Records for this task>
[Start of Attachment]

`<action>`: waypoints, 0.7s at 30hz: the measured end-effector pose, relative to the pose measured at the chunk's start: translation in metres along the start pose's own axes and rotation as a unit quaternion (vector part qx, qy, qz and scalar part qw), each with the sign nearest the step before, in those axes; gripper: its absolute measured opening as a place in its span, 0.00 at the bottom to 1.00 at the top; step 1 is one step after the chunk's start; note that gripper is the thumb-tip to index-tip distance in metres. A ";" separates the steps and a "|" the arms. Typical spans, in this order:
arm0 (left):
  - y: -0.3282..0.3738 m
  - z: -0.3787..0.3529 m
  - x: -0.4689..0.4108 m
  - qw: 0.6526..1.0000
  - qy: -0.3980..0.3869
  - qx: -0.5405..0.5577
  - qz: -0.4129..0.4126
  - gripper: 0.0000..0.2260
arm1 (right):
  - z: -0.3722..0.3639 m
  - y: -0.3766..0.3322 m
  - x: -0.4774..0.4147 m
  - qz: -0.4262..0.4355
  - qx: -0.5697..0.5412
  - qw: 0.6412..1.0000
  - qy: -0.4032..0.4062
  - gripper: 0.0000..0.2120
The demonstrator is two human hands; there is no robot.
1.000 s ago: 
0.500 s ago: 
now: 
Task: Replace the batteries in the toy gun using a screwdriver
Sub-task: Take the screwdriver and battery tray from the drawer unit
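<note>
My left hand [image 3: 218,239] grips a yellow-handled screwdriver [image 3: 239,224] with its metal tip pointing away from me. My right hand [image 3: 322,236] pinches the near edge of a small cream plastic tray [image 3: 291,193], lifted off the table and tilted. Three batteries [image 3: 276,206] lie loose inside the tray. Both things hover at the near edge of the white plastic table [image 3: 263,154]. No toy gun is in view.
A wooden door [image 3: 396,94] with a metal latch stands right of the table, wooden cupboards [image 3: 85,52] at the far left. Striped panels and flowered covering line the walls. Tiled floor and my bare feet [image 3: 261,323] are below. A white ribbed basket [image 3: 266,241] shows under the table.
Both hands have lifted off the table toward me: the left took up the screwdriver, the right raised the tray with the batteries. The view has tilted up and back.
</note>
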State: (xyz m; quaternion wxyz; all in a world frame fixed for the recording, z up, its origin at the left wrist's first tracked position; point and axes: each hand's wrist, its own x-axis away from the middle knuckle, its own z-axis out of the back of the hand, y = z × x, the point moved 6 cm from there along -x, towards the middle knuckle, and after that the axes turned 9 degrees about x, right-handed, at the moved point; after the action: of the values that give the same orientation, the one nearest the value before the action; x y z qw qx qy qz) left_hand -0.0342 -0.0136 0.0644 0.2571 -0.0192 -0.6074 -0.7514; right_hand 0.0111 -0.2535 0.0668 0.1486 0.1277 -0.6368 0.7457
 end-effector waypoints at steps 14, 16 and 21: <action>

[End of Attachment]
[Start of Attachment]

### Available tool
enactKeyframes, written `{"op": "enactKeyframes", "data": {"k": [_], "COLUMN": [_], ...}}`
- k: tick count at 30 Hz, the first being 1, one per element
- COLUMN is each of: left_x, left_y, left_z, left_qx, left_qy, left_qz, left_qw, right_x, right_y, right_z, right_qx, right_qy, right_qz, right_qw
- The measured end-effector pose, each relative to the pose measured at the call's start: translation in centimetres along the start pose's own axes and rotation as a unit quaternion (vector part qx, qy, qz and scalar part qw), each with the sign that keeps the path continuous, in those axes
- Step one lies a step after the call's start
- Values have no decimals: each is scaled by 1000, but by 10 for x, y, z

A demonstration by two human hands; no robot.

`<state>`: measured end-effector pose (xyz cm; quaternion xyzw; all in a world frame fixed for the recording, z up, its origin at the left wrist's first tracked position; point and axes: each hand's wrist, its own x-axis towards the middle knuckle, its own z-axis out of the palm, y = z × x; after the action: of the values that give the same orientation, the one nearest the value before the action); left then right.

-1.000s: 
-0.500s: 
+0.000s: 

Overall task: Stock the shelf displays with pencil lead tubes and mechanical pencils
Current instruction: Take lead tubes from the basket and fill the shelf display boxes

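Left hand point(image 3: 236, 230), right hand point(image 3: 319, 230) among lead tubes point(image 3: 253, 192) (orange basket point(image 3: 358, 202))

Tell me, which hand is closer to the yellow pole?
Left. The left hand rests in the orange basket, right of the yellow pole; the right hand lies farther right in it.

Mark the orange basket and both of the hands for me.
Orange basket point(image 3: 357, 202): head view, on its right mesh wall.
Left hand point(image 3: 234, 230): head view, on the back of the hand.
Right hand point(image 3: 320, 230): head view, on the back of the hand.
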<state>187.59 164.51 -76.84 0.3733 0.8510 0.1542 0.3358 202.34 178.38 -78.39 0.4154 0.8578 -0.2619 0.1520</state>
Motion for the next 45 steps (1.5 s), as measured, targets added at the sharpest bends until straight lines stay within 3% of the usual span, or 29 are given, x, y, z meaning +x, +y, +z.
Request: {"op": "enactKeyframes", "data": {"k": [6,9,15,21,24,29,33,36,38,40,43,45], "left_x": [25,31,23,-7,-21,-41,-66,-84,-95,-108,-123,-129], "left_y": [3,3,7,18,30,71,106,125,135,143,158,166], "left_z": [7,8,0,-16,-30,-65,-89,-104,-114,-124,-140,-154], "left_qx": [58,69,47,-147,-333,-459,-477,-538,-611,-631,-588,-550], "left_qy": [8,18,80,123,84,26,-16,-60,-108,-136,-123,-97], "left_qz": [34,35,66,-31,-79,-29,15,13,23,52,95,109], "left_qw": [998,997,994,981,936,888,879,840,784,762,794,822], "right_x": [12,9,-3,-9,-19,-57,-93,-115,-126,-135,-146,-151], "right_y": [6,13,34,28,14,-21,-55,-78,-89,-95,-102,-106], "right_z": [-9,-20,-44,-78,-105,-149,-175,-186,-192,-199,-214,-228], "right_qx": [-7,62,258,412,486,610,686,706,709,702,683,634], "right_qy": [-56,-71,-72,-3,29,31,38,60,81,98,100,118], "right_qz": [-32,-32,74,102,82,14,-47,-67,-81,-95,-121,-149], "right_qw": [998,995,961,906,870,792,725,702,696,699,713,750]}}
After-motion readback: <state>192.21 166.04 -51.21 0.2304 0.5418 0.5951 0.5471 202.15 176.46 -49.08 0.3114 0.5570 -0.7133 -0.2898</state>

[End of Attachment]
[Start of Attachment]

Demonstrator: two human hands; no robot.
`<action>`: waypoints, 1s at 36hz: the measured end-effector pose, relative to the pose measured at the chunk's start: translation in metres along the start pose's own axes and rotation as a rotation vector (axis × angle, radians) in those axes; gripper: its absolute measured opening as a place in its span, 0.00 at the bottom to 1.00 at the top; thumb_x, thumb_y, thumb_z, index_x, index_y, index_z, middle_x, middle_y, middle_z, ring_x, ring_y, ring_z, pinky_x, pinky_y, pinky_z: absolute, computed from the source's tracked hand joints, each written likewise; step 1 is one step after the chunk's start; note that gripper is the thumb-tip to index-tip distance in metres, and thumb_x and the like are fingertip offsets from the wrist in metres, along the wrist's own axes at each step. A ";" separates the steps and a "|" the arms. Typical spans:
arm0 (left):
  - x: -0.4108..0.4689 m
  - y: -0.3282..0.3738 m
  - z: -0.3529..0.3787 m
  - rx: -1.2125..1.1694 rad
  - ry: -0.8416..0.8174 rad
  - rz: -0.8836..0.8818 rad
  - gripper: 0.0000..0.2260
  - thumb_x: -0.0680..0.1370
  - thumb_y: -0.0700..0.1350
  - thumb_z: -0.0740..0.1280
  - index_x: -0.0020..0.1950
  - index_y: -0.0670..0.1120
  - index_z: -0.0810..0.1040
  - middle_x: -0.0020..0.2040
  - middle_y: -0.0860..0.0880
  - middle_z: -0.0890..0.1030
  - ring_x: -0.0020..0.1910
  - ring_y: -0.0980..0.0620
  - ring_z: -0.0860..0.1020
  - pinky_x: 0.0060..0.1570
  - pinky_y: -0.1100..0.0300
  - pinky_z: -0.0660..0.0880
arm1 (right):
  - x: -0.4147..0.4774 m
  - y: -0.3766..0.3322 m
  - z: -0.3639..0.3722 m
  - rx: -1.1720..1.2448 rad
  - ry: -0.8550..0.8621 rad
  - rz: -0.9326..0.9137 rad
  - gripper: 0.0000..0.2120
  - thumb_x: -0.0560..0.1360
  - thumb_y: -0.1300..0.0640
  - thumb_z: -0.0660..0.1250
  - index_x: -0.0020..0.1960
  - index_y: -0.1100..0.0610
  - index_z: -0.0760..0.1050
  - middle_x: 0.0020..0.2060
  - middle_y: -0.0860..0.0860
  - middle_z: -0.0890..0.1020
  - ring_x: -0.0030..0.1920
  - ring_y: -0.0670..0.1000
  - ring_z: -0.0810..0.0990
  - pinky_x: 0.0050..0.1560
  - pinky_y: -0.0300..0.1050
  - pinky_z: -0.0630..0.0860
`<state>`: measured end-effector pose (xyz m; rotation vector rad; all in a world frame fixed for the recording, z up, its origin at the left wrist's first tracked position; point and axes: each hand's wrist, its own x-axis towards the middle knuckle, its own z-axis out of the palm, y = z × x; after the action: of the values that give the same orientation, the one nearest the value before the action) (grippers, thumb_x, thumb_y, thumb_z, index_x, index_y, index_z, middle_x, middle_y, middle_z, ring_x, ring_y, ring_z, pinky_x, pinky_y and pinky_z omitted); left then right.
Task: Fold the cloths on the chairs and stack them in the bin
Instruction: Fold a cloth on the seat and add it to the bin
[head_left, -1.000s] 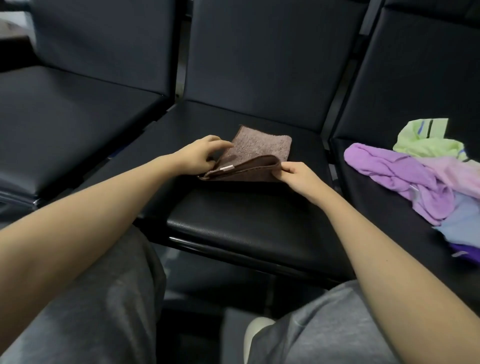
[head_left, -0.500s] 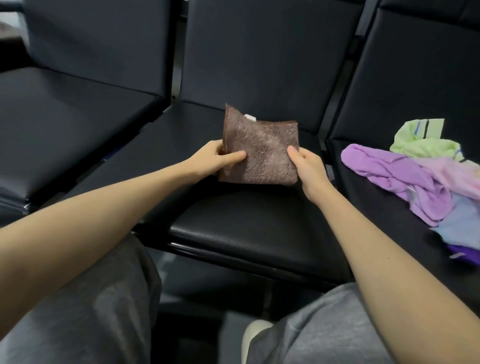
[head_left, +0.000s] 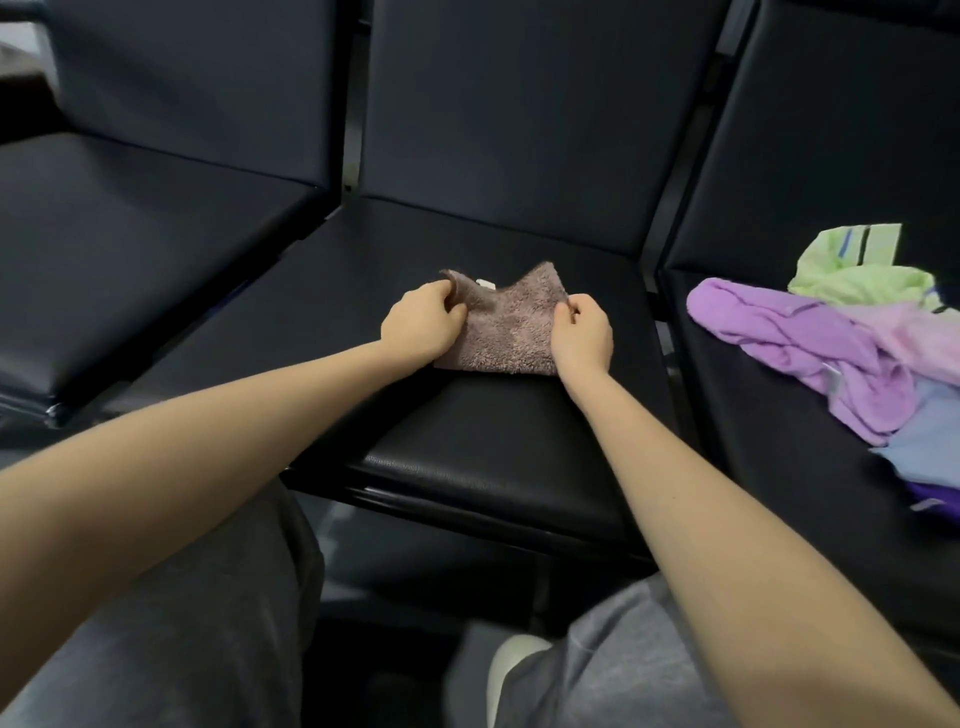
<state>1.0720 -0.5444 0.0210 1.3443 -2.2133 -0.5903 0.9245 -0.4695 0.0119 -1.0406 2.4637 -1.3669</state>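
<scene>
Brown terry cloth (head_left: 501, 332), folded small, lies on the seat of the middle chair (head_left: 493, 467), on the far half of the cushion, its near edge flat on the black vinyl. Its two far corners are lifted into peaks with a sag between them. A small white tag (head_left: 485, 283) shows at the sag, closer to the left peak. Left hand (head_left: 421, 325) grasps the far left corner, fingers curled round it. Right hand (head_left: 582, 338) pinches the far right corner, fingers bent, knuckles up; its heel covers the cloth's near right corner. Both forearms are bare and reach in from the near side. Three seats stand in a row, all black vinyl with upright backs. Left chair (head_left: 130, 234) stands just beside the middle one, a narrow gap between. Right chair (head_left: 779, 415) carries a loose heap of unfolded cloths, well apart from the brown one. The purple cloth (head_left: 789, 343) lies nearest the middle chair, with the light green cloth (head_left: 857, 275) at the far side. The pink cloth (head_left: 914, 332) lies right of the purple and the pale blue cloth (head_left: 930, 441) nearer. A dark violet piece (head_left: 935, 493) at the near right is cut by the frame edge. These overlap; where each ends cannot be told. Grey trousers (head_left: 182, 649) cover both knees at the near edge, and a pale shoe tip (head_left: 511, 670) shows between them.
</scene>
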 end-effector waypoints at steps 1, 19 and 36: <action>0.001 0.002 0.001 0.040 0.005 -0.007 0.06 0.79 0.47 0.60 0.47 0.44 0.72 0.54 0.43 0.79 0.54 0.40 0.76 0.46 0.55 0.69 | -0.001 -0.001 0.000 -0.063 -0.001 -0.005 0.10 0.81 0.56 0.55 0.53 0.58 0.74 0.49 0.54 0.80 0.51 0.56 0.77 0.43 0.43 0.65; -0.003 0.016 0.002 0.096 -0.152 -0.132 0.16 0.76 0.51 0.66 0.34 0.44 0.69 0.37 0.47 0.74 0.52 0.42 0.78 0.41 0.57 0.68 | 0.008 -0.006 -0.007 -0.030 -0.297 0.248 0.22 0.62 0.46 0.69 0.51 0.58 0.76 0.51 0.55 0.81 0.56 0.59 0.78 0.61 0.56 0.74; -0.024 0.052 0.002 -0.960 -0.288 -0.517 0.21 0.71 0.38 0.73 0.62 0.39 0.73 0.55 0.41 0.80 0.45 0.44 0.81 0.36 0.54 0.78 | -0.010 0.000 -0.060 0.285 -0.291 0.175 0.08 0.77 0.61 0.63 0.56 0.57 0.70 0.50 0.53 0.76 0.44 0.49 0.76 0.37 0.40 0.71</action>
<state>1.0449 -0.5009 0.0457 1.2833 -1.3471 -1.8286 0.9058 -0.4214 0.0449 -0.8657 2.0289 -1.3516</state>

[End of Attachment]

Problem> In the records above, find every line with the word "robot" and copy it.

The answer>
The demonstrator is two human hands; there is no robot.
A demonstration by two human hands; no robot.
Demonstrator: two human hands; no robot.

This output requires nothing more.